Oral traditions The reorientation of early South Asian cultural history, which this volume seeks to bring into effect, is also reflected in several papers where oral traditions are taken up for scrutiny. These include A.K. Ramanujan’s freewheeling note on folklore and K. Kailasapathy’s structuralist assessment of Tamil heroic poetry. In exploring the bardic practices of early Tamil Nadu, Kailasapathy argues that not only the poetry but “canonical and exegetical material was also studied and cultivated orally”.

Uma Chakravarti’s nuanced study of the Buddhist Jataka stories highlights its oral origins and argues that the voice of the lower classes came to be represented in them “without, however, allowing transgressions to go beyond permissible limits”. Shonaleeka Kaul’s essay on the functions and social locations of kavya underlines the elite nature of the early Indian literary enterprise but, at the same time, reminds us that “the social limits of kavya do not deny its elite origin but were not identical with it”. It argues that the performers of Sanskrit drama and the locations of performance were rarely elite or courtly.

Terracota art Among the more earnest of challenges faced by historians of art is the difficulty in chartering the trajectory of art in line with the trajectory of political and economic transformation traced by historians. Not unexpectedly then, only one essay in this collection makes an attempt in this direction.

Devangana Desai’s work on terracotta places the efflorescence of terracotta art in an emerging urban context and shows how with de-urbanisation and the advent of a feudal order it went into decline.
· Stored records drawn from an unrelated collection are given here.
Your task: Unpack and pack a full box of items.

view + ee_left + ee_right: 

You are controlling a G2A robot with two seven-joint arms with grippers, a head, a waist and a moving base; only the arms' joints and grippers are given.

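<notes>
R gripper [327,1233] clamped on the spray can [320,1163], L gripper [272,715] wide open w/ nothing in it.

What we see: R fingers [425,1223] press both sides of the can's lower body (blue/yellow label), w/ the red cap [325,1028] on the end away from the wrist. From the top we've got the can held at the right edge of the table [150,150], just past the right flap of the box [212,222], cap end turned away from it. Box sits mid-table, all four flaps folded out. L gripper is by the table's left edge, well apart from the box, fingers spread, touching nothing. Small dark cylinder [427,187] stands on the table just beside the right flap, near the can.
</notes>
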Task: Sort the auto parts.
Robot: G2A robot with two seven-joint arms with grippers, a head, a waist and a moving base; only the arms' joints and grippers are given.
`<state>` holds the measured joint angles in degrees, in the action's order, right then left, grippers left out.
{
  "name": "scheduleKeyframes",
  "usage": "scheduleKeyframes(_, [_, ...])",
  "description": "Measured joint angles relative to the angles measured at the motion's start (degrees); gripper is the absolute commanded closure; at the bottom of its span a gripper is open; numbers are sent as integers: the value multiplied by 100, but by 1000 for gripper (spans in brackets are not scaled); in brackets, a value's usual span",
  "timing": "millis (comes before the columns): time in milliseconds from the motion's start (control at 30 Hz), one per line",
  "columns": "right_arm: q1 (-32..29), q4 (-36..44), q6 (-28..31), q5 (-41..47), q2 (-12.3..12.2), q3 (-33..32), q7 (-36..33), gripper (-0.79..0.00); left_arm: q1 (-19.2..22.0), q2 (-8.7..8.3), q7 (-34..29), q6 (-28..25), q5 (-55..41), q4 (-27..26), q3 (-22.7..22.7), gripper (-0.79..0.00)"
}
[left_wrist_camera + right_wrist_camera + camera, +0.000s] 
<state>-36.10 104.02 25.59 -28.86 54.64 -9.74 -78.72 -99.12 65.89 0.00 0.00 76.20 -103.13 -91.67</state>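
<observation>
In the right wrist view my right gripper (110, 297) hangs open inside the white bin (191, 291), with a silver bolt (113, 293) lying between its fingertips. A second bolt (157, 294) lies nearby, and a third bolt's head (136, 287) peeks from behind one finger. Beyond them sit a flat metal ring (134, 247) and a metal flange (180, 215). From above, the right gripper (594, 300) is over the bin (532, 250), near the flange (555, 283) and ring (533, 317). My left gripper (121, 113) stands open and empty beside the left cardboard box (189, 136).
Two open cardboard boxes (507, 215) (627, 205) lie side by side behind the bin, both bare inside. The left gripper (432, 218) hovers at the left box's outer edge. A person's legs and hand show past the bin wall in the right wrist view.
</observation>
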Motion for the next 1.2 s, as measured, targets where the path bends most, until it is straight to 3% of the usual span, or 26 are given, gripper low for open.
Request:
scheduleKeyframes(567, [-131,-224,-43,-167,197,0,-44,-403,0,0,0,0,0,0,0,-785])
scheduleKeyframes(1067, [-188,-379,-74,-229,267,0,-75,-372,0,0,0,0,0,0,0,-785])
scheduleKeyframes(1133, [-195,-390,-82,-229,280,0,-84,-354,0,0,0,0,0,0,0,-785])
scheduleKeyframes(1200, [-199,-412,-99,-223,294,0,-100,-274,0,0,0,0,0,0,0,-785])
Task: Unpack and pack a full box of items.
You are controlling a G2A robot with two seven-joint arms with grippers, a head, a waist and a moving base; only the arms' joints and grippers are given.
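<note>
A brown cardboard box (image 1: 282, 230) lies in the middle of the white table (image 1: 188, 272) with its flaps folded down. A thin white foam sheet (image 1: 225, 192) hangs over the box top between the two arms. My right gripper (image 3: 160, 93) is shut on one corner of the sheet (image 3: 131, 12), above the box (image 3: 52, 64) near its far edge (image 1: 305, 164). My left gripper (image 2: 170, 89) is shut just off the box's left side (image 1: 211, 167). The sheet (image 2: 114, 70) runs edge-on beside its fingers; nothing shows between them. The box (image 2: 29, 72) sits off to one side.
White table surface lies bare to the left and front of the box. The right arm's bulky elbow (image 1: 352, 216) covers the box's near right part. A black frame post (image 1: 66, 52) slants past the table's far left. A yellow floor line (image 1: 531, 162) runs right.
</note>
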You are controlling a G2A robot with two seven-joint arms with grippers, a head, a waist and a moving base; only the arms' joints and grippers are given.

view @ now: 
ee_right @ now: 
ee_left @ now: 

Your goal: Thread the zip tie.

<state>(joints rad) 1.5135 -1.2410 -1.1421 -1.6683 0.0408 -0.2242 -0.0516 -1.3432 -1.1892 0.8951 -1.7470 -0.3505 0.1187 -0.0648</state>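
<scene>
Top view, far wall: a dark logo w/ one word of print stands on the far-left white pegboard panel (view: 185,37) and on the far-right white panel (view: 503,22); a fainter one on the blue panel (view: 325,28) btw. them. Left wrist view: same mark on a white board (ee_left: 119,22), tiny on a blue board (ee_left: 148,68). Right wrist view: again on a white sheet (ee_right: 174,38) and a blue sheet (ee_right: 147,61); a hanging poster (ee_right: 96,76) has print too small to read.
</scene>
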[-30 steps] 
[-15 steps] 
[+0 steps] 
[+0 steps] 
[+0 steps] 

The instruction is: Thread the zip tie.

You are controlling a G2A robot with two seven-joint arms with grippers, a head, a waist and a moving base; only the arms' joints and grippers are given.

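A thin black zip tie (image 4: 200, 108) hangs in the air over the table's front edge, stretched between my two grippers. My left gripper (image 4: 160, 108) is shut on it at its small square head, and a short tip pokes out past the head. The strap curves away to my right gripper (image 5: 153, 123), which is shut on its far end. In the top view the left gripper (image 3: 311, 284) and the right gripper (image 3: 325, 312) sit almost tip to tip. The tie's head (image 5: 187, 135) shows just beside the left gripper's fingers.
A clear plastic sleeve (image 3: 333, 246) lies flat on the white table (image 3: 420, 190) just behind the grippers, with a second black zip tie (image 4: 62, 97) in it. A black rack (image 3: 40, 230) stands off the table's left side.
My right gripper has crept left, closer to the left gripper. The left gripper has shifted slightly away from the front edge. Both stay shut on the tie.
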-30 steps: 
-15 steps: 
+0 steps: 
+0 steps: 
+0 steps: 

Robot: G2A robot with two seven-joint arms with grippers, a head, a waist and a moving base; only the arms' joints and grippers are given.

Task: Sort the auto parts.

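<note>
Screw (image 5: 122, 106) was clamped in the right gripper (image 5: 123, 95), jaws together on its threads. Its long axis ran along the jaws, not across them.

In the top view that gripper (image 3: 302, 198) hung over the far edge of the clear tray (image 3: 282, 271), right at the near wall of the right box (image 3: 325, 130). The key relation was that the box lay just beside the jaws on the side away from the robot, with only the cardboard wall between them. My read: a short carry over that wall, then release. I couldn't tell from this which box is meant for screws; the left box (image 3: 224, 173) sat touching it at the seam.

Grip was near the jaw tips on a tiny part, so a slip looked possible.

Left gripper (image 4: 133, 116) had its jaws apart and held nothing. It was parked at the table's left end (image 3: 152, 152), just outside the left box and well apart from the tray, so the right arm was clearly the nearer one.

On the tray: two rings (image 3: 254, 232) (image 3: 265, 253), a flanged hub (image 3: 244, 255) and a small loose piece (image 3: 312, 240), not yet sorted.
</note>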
That terracotta art decayed after the 5th century is a fact of history, but inasmuch as the feudal model has been found wanting in several respects, and, therefore, discarded by most historians, the causes need to be sought elsewhere.

Engaging with the essays in this anthology is indeed instructive and rewarding. Shonaleeka Kaul deserves praise for putting them together. Cultural History of Early South Asia: A Reader is a timely intervention that has a definitive and clearly articulated purpose. The wide-ranging field it covers and the vividness of the conceptual concerns it encapsulates make it an important source of reference for students, researchers and the lay enthusiasts. This work is not likely to be replaced for a long time.

Manu V. Devadevan is Assistant Professor of History, School of Humanities and Social Sciences, Indian Institute of Technology Mandi, Himachal Pradesh.